Immerhin arbeiten die Axa-Teams bis zu drei Monate an der neuen Idee. Von Januar bis März feilen Mathematiker, Steuerfachleute, Juristen, Vertriebsspezialisten, Marketing-Experten und IT-Leute an Vertragskonstruktionen. Sie kalkulieren Preise und prüfen mögliche Umsätze. Die eigentlichen Konstrukteure sind die Mathematiker. „Sie bauen den Motor der Lebensversicherung“, erklärt Rupprecht. In dieser Phase findet noch keine exakte Kalkulation statt. „Beim Grobkonzept wird noch mit Excel gearbeitet, beim Feinkonzept mit versicherungsmathematischen Methoden“, sagt er. Bei einer Rentenversicherung berechnen die Mathematiker nur einige, nicht alle möglichen Konstellationen. „Das ist das Stückchen Risiko in der Produktentwicklung.“
Die Idee gewinnt, die das günstigste Verhältnis von Umsatz und Marge verspricht – doch was das ist, ist innerhalb der Unternehmen umstritten. In den Vorstandsetagen prallen Interessengegensätze aufeinander. Die Vertriebsleute wollen möglichst hohe Umsätze, also im Vergleich zur Konkurrenz niedrige Preise. Die Kapitalanleger setzen auf möglichst geringe Risiken. In den Zeiten boomender Börsen konnten solche Konflikte leicht gelöst werden – die Vertriebsleute gewannen regelmäßig, denn die Versicherer konnten mit saftigen Kapitalerträgen rechnen. Das ist heute anders.

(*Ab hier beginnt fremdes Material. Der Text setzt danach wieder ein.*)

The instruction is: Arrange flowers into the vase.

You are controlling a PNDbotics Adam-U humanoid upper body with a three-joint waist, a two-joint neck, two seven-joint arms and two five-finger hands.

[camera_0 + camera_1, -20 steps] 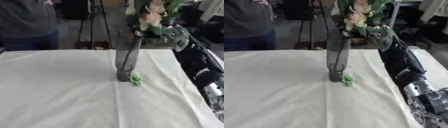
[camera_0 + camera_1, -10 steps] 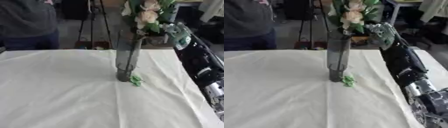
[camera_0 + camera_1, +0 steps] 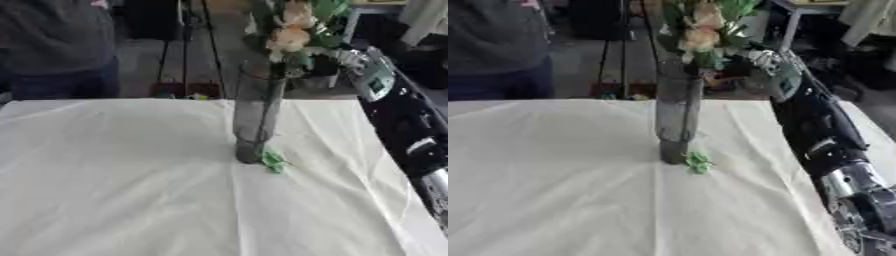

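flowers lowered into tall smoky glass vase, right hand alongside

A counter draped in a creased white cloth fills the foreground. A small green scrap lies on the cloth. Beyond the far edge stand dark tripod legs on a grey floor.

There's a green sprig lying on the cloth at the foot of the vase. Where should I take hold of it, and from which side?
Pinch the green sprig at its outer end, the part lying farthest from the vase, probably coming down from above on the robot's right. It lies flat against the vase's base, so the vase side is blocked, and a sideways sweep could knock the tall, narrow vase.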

Ist die Entscheidung gefallen, beginnt die Feinarbeit. Das Herzstück eines Lebensversicherungsvertrags ist der Geschäftsplan. Für Laien ist er unverständlich – er besteht aus etwa 50 mathematischen Formeln. „Für alle Fälle, die vorkommen können, gibt es eine Formel“, erklärt Rupprecht. Diese Rechenwerke bilden ab, was geschieht, wenn der Kunde den Vertrag kündigt, beitragsfrei stellt oder stirbt. Auch die Verzinsung der Beiträge, Provisionszahlungen und alle anderen Vorgänge werden in Formeln dargestellt. Gleichzeitig planen die Produktentwickler, wie die Verwaltung die neuen Verträge verarbeitet.
Stehen alle Pläne, beginnt die Umsetzung. Bis zu acht Monate vor der Markteinführung geht die IT in den Echtbetrieb. Jetzt beginnen das Marketing und die Vertriebsschulungen. Für den Verkauf der Rürup-Rente erhielten Axa-Vertreter im November und Dezember eine Grundschulung, im Januar folgen weitere Seminare.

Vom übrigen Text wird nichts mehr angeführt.